だがその後、すぐにしまった!という顔をする。
「あ、いえ、これは…」
「じゃあ、決まりです。」
俺はオリビアさんの有無を言わせず決定を突きつける。
オリビアさんは基本遠慮がちだから、こういう時は言い過ぎなくらいが丁度いい。
日々の感謝は返せる時に返さないとな…変わらない日常を明日も送れるとは限らない。
俺が異世界に突然召喚されたように。
「オレ、勇者見に行ってもいいの?」
ここまで静かに俺とオリビアさんのやり取りを見守っていたレオは、期待を滲ませた瞳で口を開いた。
オリビアさんが再度、俺の方を見て確認をとってくる。
それを、コクリと頷いて促す。
「ええ、シュウさんが連れて行ってくれるって。
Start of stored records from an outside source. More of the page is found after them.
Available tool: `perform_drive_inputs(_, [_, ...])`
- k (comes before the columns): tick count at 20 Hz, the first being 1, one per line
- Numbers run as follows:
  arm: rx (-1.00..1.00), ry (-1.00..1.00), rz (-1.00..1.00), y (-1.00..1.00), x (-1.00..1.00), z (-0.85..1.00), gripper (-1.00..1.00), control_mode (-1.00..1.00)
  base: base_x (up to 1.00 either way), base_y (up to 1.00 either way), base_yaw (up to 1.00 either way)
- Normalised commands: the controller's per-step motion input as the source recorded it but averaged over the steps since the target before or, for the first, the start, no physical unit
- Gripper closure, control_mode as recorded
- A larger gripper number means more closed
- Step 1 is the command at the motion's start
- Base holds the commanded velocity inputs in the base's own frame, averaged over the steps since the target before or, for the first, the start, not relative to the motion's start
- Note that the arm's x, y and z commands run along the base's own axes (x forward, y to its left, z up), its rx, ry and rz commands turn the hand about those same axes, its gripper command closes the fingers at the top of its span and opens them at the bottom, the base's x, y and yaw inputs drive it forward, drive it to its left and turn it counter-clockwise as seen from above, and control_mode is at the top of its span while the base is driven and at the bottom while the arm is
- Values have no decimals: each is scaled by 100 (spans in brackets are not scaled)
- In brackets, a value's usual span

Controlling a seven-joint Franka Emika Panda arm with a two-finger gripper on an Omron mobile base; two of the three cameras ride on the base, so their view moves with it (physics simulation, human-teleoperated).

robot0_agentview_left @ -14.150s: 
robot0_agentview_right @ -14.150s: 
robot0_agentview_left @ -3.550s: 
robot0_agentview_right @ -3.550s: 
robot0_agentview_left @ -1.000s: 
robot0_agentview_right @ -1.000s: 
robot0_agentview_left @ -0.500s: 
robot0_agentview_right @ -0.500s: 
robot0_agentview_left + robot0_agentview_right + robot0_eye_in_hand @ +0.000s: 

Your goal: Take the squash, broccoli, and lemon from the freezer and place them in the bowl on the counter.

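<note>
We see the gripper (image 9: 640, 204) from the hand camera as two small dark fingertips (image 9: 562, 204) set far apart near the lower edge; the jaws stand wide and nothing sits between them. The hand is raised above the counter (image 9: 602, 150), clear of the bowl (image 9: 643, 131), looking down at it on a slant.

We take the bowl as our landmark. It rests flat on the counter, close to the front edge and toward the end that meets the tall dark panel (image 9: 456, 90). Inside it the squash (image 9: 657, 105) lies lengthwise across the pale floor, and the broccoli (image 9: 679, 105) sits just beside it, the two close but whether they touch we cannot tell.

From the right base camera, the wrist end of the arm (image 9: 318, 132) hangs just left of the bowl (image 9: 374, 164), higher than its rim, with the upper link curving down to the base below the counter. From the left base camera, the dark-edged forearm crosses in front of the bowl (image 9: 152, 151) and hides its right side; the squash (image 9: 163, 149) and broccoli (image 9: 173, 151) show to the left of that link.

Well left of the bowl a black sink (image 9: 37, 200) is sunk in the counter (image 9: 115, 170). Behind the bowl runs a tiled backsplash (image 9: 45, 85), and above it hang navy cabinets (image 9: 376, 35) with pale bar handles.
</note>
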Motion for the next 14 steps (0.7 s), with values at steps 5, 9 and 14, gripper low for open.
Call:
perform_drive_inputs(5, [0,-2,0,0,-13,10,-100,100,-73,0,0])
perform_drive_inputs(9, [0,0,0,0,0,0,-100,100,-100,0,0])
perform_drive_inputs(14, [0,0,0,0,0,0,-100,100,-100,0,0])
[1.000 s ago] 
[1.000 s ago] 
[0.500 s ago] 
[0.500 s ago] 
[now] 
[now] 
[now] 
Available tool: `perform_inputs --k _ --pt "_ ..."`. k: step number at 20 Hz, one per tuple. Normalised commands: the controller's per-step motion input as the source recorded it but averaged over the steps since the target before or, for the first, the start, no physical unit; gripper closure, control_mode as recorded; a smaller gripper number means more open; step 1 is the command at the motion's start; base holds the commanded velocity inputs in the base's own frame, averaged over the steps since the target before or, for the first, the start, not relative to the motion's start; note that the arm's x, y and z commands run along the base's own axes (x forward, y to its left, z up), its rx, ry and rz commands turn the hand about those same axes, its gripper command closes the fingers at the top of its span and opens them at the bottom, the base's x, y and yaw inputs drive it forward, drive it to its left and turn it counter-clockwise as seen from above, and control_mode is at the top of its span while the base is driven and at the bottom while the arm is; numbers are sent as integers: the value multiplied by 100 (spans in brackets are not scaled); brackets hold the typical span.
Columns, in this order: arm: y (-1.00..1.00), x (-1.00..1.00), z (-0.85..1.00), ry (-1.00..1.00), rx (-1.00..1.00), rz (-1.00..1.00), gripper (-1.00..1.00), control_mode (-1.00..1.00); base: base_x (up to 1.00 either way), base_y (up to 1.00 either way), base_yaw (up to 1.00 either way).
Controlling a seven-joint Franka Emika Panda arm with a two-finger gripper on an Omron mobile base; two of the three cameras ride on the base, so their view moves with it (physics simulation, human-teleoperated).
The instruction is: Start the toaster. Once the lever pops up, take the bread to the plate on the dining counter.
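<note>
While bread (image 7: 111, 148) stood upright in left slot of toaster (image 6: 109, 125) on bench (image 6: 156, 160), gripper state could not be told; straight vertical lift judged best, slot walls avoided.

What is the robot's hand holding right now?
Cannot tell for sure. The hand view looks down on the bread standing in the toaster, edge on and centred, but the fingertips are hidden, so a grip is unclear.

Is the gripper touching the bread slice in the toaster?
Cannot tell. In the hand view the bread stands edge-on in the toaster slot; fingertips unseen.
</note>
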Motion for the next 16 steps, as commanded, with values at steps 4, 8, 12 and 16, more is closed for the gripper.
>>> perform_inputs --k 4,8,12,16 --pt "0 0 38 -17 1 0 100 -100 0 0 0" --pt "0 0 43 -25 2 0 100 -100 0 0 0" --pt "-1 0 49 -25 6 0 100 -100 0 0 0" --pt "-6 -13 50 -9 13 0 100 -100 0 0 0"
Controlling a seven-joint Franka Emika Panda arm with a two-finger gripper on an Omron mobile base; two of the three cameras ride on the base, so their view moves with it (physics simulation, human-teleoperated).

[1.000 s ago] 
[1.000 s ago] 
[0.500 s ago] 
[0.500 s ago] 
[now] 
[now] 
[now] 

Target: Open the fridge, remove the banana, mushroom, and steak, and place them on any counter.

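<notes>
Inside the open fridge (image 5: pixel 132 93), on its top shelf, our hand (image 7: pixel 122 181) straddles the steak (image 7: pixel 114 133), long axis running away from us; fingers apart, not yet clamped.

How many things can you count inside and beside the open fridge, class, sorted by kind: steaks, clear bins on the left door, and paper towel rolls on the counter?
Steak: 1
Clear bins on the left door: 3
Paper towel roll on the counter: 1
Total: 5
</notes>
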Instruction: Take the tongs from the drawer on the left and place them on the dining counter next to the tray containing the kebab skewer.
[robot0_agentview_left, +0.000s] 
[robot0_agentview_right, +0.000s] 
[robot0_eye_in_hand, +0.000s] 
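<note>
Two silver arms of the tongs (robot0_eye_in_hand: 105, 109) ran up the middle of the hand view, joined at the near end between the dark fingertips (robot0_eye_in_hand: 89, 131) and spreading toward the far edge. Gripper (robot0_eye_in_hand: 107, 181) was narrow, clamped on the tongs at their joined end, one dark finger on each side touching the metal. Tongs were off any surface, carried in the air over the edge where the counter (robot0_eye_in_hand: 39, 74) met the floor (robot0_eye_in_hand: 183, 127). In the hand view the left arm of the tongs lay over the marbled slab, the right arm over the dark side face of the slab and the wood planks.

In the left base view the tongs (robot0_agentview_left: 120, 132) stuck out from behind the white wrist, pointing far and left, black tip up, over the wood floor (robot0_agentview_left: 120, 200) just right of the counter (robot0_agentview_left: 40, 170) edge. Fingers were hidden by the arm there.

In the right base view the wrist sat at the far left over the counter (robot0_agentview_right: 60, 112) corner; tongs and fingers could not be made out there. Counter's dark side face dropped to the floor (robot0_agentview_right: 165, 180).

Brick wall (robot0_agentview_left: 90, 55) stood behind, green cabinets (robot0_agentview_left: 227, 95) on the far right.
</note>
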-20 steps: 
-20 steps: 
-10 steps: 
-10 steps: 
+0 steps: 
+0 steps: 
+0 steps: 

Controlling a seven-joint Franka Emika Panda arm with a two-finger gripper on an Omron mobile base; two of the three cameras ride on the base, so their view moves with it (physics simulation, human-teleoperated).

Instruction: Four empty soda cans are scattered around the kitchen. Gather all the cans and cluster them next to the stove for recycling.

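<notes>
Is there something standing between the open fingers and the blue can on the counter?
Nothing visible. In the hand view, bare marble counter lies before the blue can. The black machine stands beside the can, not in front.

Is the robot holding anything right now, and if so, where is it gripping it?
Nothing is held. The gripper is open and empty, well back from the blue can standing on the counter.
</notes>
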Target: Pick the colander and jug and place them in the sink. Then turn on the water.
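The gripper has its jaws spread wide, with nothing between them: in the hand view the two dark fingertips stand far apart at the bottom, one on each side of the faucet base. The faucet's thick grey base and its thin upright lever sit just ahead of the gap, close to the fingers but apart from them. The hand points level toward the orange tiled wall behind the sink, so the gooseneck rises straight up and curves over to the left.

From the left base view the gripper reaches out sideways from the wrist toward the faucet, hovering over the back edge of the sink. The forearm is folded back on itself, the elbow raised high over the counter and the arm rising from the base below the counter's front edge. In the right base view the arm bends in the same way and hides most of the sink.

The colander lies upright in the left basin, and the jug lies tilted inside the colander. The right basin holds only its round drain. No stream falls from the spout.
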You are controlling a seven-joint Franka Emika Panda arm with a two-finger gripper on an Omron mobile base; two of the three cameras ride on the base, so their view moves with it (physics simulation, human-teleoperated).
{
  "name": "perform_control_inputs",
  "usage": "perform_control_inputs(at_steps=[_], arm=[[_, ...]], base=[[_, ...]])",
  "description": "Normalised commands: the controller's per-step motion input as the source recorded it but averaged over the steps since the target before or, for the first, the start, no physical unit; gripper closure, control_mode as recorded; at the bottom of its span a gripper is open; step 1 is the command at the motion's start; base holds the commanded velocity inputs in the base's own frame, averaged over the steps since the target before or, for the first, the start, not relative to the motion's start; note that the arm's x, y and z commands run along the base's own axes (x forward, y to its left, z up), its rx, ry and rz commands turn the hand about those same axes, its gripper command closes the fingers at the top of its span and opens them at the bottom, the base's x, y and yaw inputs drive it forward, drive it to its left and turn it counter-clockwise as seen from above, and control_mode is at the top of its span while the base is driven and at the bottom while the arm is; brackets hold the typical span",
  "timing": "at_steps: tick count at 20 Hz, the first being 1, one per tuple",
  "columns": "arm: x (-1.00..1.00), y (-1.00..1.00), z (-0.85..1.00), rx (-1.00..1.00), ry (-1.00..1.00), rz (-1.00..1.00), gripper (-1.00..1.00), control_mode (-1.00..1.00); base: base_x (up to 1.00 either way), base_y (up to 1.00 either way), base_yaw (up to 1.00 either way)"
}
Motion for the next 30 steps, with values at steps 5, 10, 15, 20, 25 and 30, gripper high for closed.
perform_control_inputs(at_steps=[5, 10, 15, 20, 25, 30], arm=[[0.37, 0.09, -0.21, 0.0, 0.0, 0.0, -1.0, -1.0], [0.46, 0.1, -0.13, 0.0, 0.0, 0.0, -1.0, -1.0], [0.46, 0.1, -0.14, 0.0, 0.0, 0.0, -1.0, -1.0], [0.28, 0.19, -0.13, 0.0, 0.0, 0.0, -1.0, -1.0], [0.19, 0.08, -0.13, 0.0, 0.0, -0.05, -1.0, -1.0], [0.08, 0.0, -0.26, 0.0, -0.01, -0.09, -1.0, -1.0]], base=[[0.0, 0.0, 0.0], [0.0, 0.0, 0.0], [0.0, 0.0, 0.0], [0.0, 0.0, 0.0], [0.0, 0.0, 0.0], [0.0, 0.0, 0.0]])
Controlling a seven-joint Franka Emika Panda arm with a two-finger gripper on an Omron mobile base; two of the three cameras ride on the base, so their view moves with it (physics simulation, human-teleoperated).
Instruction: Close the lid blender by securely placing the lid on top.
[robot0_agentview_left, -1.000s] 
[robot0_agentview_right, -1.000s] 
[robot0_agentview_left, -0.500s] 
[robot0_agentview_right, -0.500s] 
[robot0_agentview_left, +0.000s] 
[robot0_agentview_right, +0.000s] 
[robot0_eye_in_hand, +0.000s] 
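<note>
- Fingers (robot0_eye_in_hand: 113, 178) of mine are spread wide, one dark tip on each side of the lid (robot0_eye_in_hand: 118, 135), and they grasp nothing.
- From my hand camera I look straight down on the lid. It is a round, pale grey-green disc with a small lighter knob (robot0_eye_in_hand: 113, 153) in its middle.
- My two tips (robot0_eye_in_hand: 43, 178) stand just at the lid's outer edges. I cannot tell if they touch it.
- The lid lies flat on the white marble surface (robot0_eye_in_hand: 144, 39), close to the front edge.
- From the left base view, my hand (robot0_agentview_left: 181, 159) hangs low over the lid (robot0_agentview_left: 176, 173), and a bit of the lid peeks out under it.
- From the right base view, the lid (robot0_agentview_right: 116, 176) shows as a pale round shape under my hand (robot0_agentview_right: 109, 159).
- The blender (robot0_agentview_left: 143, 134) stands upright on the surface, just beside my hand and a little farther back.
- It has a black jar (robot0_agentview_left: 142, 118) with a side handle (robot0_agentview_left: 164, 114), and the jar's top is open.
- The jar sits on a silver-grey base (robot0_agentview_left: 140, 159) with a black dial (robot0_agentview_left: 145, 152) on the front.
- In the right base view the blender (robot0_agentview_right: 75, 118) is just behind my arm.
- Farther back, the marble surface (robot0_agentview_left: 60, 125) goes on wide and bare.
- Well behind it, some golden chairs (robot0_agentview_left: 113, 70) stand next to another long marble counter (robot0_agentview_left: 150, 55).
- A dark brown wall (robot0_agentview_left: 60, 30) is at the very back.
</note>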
でも、ちゃんと言う事を聞いて、シュウさんから離れてはダメよ?それが、約束できるなら許可します。」
「する!するよ!絶対離れない!!ありがと、にーちゃん!」
レオは嬉しさの余り、食事そっちのけで俺に抱きついてくる。
この反応を見れただけで、提案した甲斐があったと言うものだ。
子供ってのはもっとわがままを言って良いんだ。
レオは物分かりが良すぎるから、一人くらい甘やかす人がいても良いだろ。
「ありがとうございます。」
レオの喜び様を見て何度目かも分からないお礼をしてくるオリビアさん。
本来なら何度もお礼を言われたら、逆に嘘っぽく感じるが、この人からは毎度誠意が伝わってくる。
本当に感謝してくれているのだ。
「良いんですよ。その代わり当日はご馳走を用意しておいてください。二人でお腹空かせて帰ってくるんで!」
「はい!それは勿論です!」
うん、やっぱりこの二人には笑顔が似合う。
それを見るだけでこっちまで幸せな気持ちになってくる。
完全に予定外だったが、決まってしまったものは仕方ない。
久しぶりに勇者様を拝んでやろうじゃないか。